From the records below, output exactly the lines starting at the line with "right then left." and ending at the line with "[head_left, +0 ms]", both of them included, but no pictures.

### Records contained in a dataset
================================
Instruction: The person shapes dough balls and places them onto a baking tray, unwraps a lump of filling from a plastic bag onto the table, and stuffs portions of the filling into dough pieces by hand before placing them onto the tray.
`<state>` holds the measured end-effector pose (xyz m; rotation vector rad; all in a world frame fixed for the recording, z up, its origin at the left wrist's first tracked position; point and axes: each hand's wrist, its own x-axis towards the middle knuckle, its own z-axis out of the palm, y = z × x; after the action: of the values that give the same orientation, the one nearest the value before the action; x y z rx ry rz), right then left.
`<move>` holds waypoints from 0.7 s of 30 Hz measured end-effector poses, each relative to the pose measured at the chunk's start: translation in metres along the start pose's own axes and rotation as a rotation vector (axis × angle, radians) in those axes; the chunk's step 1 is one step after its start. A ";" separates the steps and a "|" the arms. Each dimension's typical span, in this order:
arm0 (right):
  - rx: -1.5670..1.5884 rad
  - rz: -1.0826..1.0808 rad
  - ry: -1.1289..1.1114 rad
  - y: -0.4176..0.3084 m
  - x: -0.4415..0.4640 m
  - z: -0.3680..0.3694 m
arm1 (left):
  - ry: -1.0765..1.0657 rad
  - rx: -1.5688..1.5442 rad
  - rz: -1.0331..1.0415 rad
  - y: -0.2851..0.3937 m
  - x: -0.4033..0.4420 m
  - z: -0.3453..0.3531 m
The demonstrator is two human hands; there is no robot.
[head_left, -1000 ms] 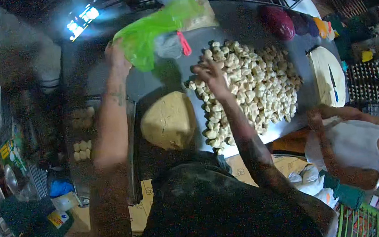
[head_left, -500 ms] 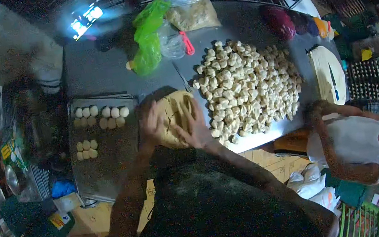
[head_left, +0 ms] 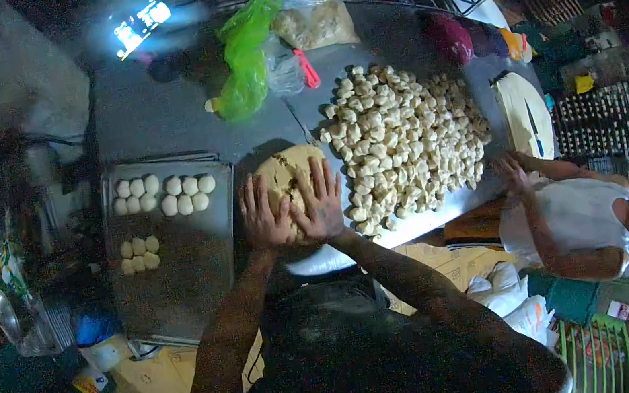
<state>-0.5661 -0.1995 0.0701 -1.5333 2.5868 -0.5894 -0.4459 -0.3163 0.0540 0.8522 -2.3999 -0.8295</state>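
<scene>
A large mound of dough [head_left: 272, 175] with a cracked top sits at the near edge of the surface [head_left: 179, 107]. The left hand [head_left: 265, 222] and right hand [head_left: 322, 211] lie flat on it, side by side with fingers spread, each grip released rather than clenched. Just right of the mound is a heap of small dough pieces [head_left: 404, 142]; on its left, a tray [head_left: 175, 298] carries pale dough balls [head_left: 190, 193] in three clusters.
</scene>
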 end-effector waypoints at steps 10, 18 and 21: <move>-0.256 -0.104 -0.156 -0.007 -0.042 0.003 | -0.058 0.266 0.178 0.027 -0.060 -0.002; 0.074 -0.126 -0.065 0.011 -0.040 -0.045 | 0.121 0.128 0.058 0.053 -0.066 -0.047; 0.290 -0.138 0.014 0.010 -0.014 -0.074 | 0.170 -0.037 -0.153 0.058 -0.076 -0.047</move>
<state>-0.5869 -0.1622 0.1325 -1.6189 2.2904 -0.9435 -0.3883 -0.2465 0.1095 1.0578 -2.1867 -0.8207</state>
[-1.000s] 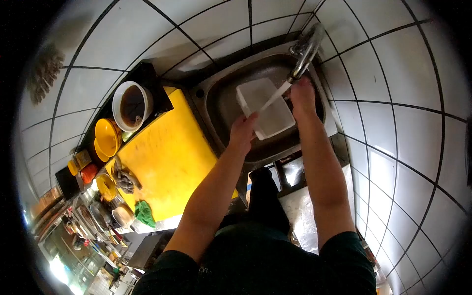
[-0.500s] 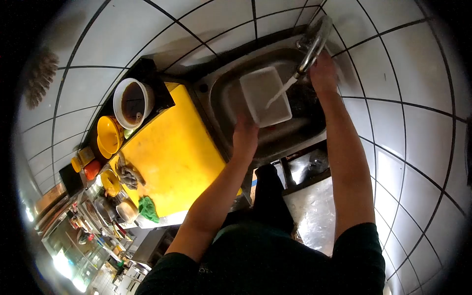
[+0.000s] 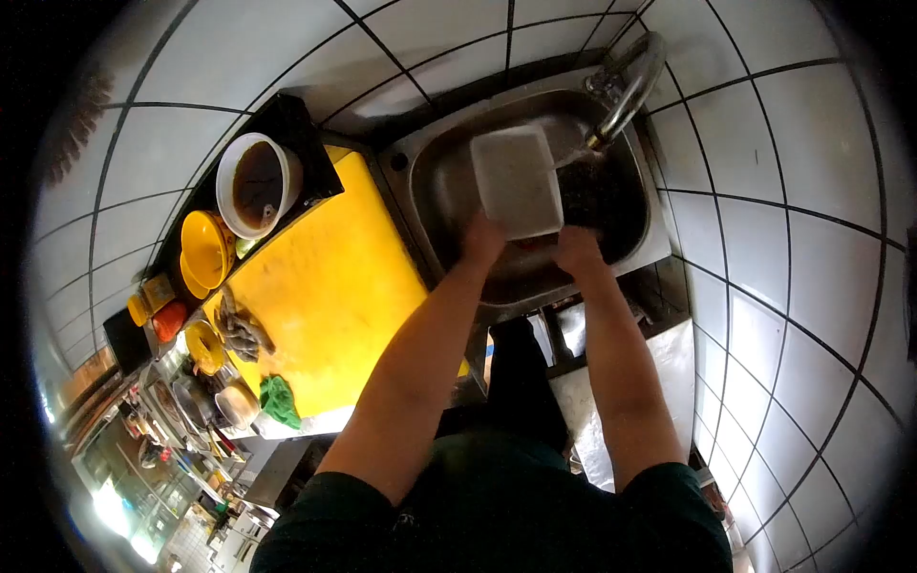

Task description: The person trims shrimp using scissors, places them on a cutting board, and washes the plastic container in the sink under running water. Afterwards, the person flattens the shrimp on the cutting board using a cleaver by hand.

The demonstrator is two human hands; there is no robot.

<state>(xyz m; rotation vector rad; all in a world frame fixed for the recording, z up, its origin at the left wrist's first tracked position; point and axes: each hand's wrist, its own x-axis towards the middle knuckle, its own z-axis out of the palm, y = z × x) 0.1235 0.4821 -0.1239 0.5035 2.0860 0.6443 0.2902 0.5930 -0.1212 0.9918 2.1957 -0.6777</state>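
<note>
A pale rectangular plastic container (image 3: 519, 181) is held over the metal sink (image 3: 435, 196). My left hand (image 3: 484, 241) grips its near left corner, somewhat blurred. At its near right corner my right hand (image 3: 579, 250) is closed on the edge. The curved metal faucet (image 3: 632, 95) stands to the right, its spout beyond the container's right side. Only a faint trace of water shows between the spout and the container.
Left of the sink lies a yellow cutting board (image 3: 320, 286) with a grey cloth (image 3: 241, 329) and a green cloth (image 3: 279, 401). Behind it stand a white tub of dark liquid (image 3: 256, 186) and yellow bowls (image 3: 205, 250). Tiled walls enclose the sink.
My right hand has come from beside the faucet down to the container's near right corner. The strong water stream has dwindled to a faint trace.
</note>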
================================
### Solution
`<state>` holds the measured end-effector pose (xyz m; rotation vector rad; all in a world frame fixed for the recording, z up, its origin at the left wrist's first tracked position; point and axes: each hand's wrist, its own x-axis towards the middle knuckle, its own z-axis out of the palm, y = z × x; after the action: of the values that give the same orientation, the one nearest the value before the action; x y z rx ry rz), right then left.
`<move>` holds waypoints from 0.7 s of 30 Hz measured end-effector poses, each relative to the pose measured at the chunk's start: translation in metres along the start pose's own axes and rotation as a rotation vector (axis × angle, radians) in those axes; the chunk's step 1 is one step after its start. A ";" separates the steps and a "|" the arms. Each dimension's typical span, in this order:
arm0 (right):
  - rx: -1.5670..1.5884 rad
  - rz: -1.0826..1.0808 rad
  - ry: -1.1289..1.1114 rad
  - y: -0.4176..0.3084 m
  - x: -0.4415..0.4640 m
  - z: -0.3680..0.3694 m
arm1 (left):
  - ry: -1.0765..1.0657 rad
  - rx: -1.5688..1.5442 rad
  - rz: -1.0331..1.0415 rad
  - y: -0.2851..0.3937 m
  - x: -0.4033..0.4420 m
  - z: -0.3453..0.3531 m
The demonstrator is two human hands; there is no robot.
[head_left, -1000 ms] 
[head_left, -500 ms] 
[head_left, +0 ms] 

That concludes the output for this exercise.